Diante de tais conclusões, como pode-se falar em dignidade da pessoa humana sem que se tenha a liberdade para exercer sua sexualidade da forma que lhe convir? Como conceber esse princípio constitucional sem poder exercer livremente sua profissão? Como pensar em dignidade sem a autonomia da vontade? Como pensar no livre exercício de todos esses pilares principiológicos sofrendo seguidas discriminações por situações que só são consequências do exercício de seus próprios direitos?

Partindo para uma análise dos princípios constitucionais relacionados, iniciando pelo livre exercício profissional, faz-se necessária a menção ao Artigo 6º de nossa Carta Magna, que assegura o seguinte: “são direitos sociais a educação, a saúde, a alimentação, o trabalho, a moradia, o lazer, a segurança, a previdência social, a proteção à maternidade e à infância, a assistência aos desamparados, na forma desta Constituição”.24

Pela leitura do dispositivo constitucional conclui-se que o legislador coloca o trabalho no rol dos direitos mínimos existenciais que são necessários ao exercício da dignidade da pessoa humana.

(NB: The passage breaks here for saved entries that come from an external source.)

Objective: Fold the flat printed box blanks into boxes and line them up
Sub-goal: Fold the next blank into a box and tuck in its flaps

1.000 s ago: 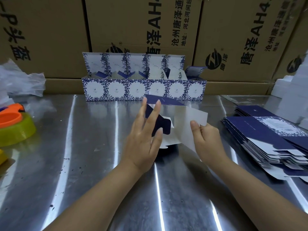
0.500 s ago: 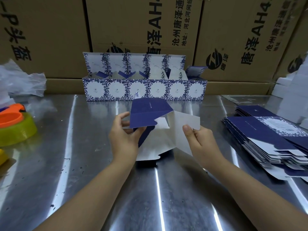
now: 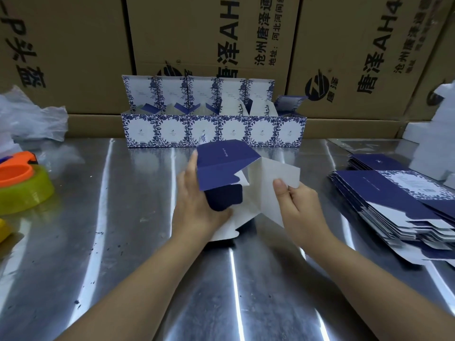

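Both arms reach forward — left grip (image 3: 194, 205) holds, right grip (image 3: 299, 207) pinches.

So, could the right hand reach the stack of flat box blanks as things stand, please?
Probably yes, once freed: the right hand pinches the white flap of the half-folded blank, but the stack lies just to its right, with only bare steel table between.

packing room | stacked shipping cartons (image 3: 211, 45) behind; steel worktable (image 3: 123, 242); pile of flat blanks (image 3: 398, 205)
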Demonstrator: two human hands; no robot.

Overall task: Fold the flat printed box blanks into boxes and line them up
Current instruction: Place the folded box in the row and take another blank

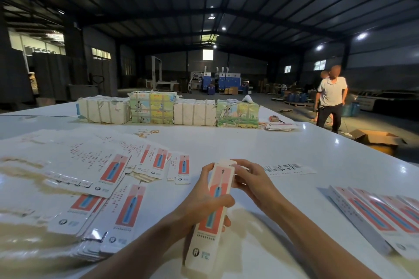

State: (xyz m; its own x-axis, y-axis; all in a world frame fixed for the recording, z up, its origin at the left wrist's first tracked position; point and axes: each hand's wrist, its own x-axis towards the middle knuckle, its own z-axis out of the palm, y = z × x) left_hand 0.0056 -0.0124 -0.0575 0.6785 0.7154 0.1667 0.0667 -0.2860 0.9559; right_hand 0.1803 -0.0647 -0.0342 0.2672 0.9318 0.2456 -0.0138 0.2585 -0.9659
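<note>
The box (204, 249), clamped mid-body in our left grip (207, 201), has its top flap (226, 162) pinched by our right grip (249, 180); tucking it shut comes next, we judge.

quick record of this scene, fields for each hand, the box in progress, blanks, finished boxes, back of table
left hand: grips the box round its middle
right hand: fingers curled on the box's top end
box: folded up, held slanted over the table
flat blanks: loose overlapping spread, left side
finished boxes: row lying side by side, right side
back of table: four wrapped bundles, rubber bands before them
</note>
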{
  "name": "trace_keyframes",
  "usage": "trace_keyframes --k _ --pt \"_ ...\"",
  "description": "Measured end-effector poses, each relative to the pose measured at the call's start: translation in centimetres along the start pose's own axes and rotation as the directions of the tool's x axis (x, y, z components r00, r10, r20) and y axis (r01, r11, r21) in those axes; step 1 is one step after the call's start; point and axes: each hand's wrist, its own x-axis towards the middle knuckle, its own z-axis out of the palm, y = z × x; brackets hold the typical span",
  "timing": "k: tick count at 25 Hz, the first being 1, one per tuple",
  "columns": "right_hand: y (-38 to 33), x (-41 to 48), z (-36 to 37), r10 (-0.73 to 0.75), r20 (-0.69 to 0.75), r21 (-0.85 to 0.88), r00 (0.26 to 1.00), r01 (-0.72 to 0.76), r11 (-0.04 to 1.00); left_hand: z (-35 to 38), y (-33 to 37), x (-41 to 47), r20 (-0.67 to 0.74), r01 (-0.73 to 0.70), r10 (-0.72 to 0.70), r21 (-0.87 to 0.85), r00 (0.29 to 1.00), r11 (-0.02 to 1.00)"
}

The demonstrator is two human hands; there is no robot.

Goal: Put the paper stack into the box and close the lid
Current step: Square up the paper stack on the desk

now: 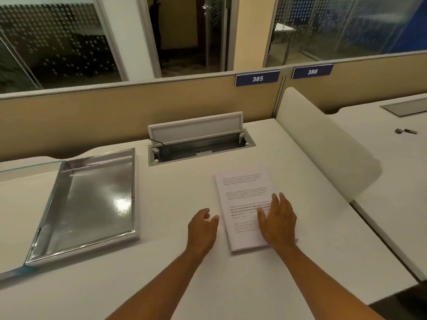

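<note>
A stack of printed white paper (242,192) lies on the white desk, right of centre. My right hand (278,221) rests flat on the stack's near half, fingers spread. Just left of the stack's edge, my left hand (202,228) hovers over the desk with its fingers loosely curled and nothing in it. A shallow silver box (69,247) with a shiny, empty inside sits open on the left of the desk. Its lid (13,172), pale with a blue-green edge, lies flat to the left of the box and runs out of view.
An open cable hatch (198,144) with its flap raised is set into the desk behind the paper. A beige partition (115,112) runs along the back. A rounded white divider (323,144) bounds the desk on the right; two small dark objects (405,131) lie on the neighbouring desk.
</note>
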Motion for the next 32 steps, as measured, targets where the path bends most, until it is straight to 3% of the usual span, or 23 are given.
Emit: trace_keyframes --k 4,9,12,18,24,29,32 --pt "2.6 1.3 -1.1 0.205 0.051 -0.016 0.977 -0.204 0.979 2.2 1.0 0.9 0.073 0.180 -0.171 -0.147 0.983 0.973" --pt "3.8 2.6 -1.2 0.245 0.156 -0.003 0.957 -0.248 0.969 3.6 2.0 1.8 0.164 0.403 -0.371 -0.480 0.914 0.780" --pt "4.0 3.4 -1.4 0.261 0.197 0.025 0.945 -0.271 0.962 3.6 3.2 2.3 0.218 0.466 -0.418 -0.537 0.882 0.703" --pt "4.6 3.9 -1.4 0.252 0.210 0.034 0.945 -0.264 0.964 4.2 4.8 2.7 0.234 0.469 -0.407 -0.473 0.883 0.746" --pt "4.8 3.8 -1.3 0.245 0.201 0.049 0.949 -0.260 0.964 4.8 5.2 2.3 0.159 0.386 -0.360 -0.543 0.919 0.746" --pt "4.9 4.0 -1.4 0.241 0.209 0.052 0.948 -0.257 0.965 4.2 5.4 2.5 0.228 0.418 -0.351 -0.520 0.908 0.745" --pt "5.1 4.0 -1.4 0.235 0.200 0.052 0.951 -0.250 0.967 4.3 5.4 2.7 0.229 0.368 -0.289 -0.525 0.929 0.767"
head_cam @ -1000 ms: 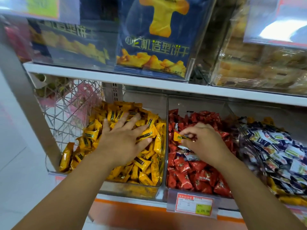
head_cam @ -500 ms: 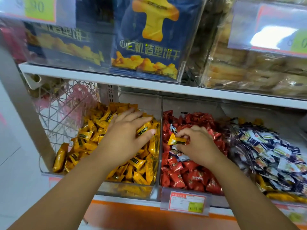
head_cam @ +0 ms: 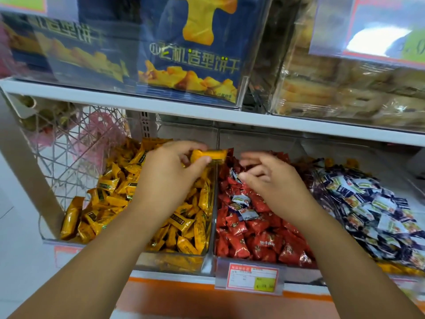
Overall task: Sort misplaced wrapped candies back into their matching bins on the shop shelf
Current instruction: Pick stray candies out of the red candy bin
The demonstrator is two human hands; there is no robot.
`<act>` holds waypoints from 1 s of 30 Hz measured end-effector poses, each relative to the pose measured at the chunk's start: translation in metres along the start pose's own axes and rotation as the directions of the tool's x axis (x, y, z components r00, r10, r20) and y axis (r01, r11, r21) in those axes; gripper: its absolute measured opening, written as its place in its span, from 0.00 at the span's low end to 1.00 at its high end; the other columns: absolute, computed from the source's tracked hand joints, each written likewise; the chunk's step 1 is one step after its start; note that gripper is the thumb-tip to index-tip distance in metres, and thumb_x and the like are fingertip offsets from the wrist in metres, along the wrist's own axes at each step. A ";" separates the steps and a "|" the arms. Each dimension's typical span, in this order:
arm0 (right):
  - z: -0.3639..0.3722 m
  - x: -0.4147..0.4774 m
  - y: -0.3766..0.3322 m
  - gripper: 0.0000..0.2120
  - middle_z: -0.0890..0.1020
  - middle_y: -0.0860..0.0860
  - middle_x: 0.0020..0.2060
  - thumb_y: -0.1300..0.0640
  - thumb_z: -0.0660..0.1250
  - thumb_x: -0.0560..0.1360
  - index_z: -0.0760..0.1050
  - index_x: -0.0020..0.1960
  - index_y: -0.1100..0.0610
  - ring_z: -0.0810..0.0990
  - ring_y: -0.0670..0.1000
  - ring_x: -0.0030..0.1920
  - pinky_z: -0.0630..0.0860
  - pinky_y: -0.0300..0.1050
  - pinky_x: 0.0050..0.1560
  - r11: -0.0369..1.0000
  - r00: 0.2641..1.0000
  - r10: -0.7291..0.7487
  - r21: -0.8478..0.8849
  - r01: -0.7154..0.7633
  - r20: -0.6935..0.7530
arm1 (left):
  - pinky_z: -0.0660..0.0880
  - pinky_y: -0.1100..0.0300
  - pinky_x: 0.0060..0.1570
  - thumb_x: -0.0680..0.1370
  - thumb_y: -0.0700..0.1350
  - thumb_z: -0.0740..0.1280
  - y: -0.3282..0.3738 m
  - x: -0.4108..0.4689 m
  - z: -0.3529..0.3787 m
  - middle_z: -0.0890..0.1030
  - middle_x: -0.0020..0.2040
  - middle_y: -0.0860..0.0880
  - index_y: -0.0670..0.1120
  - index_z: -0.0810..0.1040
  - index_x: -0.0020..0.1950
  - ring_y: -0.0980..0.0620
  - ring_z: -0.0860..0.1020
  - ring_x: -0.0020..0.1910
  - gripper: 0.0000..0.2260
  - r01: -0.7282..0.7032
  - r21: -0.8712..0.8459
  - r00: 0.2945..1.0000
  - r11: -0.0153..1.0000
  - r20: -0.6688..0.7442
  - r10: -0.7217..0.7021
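Note:
My left hand (head_cam: 170,178) pinches a yellow wrapped candy (head_cam: 210,156) between thumb and fingers, right above the divider between two clear bins. Below it lies the bin of yellow candies (head_cam: 110,203). My right hand (head_cam: 273,183) hovers over the bin of red candies (head_cam: 253,238), its fingers loosely spread and holding nothing. A few blue-and-white candies (head_cam: 242,207) lie among the red ones, just left of my right wrist. The bin of blue-and-white candies (head_cam: 372,210) stands at the right.
A white shelf board (head_cam: 184,111) runs close above the bins, carrying clear boxes of blue biscuit packs (head_cam: 190,56) and wrapped pastries (head_cam: 345,93). A price tag (head_cam: 250,277) hangs on the lower shelf edge. A wire basket (head_cam: 69,143) stands left of the yellow bin.
The yellow candy passed from my right hand to my left hand, which lifted off the yellow pile. My right hand let go and opened over the red bin.

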State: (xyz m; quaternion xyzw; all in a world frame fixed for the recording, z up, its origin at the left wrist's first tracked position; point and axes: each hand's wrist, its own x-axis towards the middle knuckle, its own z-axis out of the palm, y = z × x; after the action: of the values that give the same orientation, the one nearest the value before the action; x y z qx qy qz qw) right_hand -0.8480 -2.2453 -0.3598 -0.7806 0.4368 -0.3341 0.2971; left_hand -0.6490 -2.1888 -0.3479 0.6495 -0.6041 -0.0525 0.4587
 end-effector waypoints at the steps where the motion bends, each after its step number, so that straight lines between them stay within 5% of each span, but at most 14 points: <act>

Continuando a análise de dispositivos constitucionais, traz-se à tona o Inciso XIII do Artigo 5º ditando: “é livre o exercício de qualquer trabalho, ofício ou profissão, atendidas as qualificações profissionais que a lei estabelecer”.25

Conforme dita o artigo mencionado, o exercício de qualquer trabalho é livre, por tratar-se, o referido dispositivo, de norma de eficácia contida e de aplicação imediata. Isso significa dizer que não se deixa de contemplar ninguém com o direito, dada a generalidade do dispositivo, que não especifica quais os tipos de trabalho se enquadram.

Pode-se, portanto, afirmar que, assim como qualquer outro ramo de trabalho, segundo a Constituição, as profissionais do sexo têm pleno direito de exercer sua atividade, assim como devem ter garantidos seus direitos pelo Estado, sob pena de impedir, por ato de omissão, o livre direito ao trabalho, que faz parte do rol de direitos necessários ao mínimo existencial para que se garanta que todo ser humano seja respeitado. Essa omissão encontra-se bem demostrada nos ensinamentos de Francisco Lima: “faz parte (…) deste mínimo existencial e é complementado pelos demais direitos trabalhistas em espécie (salário digno, férias, repouso, proteção contra acidentes, (...) etc.)”.26

Em sequência, é preciso que seja respeitado o Princípio da Autonomia da Vontade contratual, que também deve reger as relações entre as profissionais do sexo e seus clientes, e consiste de forma sucinta na liberdade de contratar, conforme ensina Maria Helena Diniz:

o princípio da autonomia da vontade é o poder conferido aos contratantes de estabelecer vínculo obrigacional, desde que se submetam as normas jurídicas e seus fins não contrariem o interesse geral, de tal sorte que a ordem pública e os bons costumes constituem limites a liberdade contratual”.27

Assim sendo, conforme os ensinamentos da renomada doutrinadora, pode-se notar que a autonomia da vontade contratual, consiste basicamente na liberdade que vai desde a criação do contrato, escolher um outro contratante, fixar o conteúdo do contrato e regras para a prestação do serviço e também por óbvio a liberalidade de contratar ou não contratar, ou seja, na prática, a profissional oferece seu serviço com determinado preço e o cliente aceita, a partir dai encontra-se firmado um contrato de prestação de serviços temporário em que, a prostituta se compromete a prestar o serviço e o cliente se compromete em entregar determinado valor em pagamento.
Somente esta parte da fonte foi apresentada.